Mr Yoweri Museveni and his publicists are telling Ugandans how they have constructed the Entebbe Expressway, Karuma and Isimba dams and now the Source of The Nile bridge.
What they do not say is that all these projects are funded by loans, which will have to be paid back by Ugandans, not Mr Museveni and his NRM party. If Ugandans used a “value for money audit” to evaluate the cost of these projects, they would pick sticks and flog the politicians.
Comparative economics requires that we compare our projects with similar projects in other countries. Karuma and Isimba dams are estimated to produce 780MW at a cost of $2.8 million per megawatt, making a total of $2.2bn.
Lesotho constructed a dam of 6,000MW at a cost of $800,000 per MW, totalling to $4.8bn.
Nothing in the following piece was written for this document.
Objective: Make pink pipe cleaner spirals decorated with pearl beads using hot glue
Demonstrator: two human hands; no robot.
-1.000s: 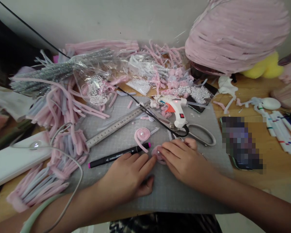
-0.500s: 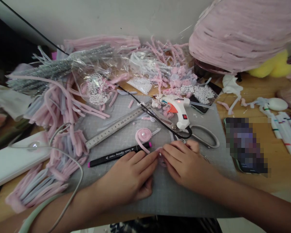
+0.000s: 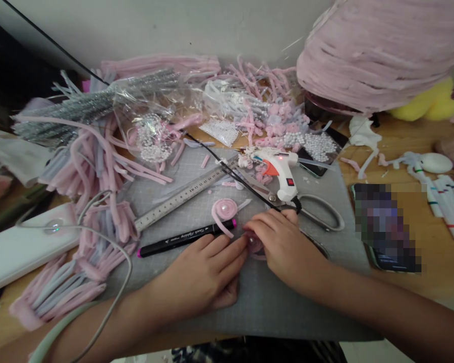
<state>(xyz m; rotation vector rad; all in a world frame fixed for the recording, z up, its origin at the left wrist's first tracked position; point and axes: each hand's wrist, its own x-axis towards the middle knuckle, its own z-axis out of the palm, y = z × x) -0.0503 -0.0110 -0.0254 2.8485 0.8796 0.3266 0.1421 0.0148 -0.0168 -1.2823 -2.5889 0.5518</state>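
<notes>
On a gray mat (image 3: 295,312) over the counter (image 3: 435,282), the left hand (image 3: 208,269) reaches its fingertips to the edge of a pink coil (image 3: 254,243) with a pearly bead, while the fingers of the right hand (image 3: 285,247) bend over the coil's other side. Both thumbs are hidden. Just beyond, a second coil (image 3: 230,205) lies with its tail over a black marker (image 3: 181,241). Farther back are a ruler (image 3: 181,197), scissors (image 3: 327,216) and a white glue gun (image 3: 286,174), its cord crossing the ruler. Pink and gray stems (image 3: 93,156) heap at the left; a phone (image 3: 386,227) lies at the right.
</notes>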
Ethiopia’s Grand Renaissance dam, the largest dam in Africa, produces 6,450MW costing $991,633 per MW, totalling $6.4bn.
If Uganda used the ($800,000) unit cost of Lesotho to produce the 780MW, we would only pay $624m and save $1.57 billion (this is assumed to be eaten). We would even double our production to 1,560MW and still have a balance.
If we used the higher unit cost of Ethiopia ($991,633), the 780MW would cost Ugandans only $773.4 million and save $1.4 billion (assumed eaten). If Uganda was to construct the Lesotho dam of 6,000MW using the Ugandan cost, it would cost the taxpayers about $17 billion instead of the $4.8bn the Lesotho taxpayers parted with.
If Uganda was to produce Ethiopia’s 6,450MW using the Ugandan cost, taxpayers would pay about $18.2 billion instead of the $6.4bn the Ethiopians paid. Let’s look at how much is paid in the roads.
Entebbe Expressway is 53km with four lanes. About $9 million was spent per kilometre, which brought the total cost to $476 million. Kenya’s Thika Highway is 50km long, eight lanes costing about $7.2m per kilometre, with a total cost $360 million.
If we used the assumed balance, we got from using the Lesotho cost of constructing a dam ($1,576bn), we would have another four-lane highway of 174.9 kilometres. That is the road distance from Entebbe to Bugiri.
If we used the balance from the Ethiopia cost, $1.426bn, we would have another four lane highway of 159km. That is the distance from Kampala to Kalisizo towards Mutukula. If we decided to use the Thika highway cost of eight lanes costing $7.2 million and factor in our Lesotho unit cost balance of $1.576bn, we would have a 220km eight-lane highway.
If we used the Ethiopia balance of $1.426bn, we would have a 200km eight-lane highway. These distances would cover Kampala - Gulu highway. If Kenyans were given the money spent on the 53km four-lane Entebbe Expressway of $476m, they would have constructed a 66.1km, eight-lane highway!
If they were to have a four-lane, they would have 120.2km instead of Uganda’s 53km! As Ugandans struggle with skyrocketing Yaka bills, Ethiopian domestic consumers will not pay for the power they use. The majority of Ugandans will not be able to drive on the “pay as you drive” Entebbe Expressway, while Kenyans will drive for free on the Thika highway in Kenya.
One wonders why the Shs 2.5bn Luweero-Rwenzori project is supervised at a cost of Shs 33bn. The other day, Mr Museveni opened the $125m four-lane Source of the Nile bridge ($100m loan from Japan). It is 525 metres long and 52.9m wide.
Shanghai’s Napu bridge costs $119m. It’s a six-lane highway, 8,346m long and 46m wide. Nigeria’s Lekki-Ikoyi link bridge in Lagos is a four-lane dual carriageway highway, 1,357 metres long, 8.0mx2 carriageway (width) bridge and 2.3mx 2 walkway, streetlights. It cost $79 million.
In all these countries, where the above bridges are constructed, there are reports of corruption. The difference here is how much is stolen vis-a-viz the quantity of work done.
Museveni’s told Ugandans that about 90 per cent and 67 per cent labour and supervisors respectively who worked on the project were Ugandan. Most raw materials were sourced locally. At least $25 million from Uganda’s government was to compensate those whose land the bridge was to occupy. Who owns land on River Nile?
He also talked about the Standard Gauge Railway (SGR), but this too is another expensive white elephant. Railway engineers inform us that it would be much cheaper to upgrade the existing rail tracks from British standard to German standard, replace bends with longer curves (to allow for higher train speeds) and upgrade rolling stock (locomotives). This would achieve the SGR objectives of carrying heavier cargo in a shorter time over the same distance at a much reduced cost.
What is unfortunate is that most of these projects are financed by poorly negotiated loans. Generations will hustle to pay back these loans yet most of the money is eaten by the “fat cats.”
Oh Uganda, May God uphold thee.
The author is the deputy secretary general, Forum for Democratic Change.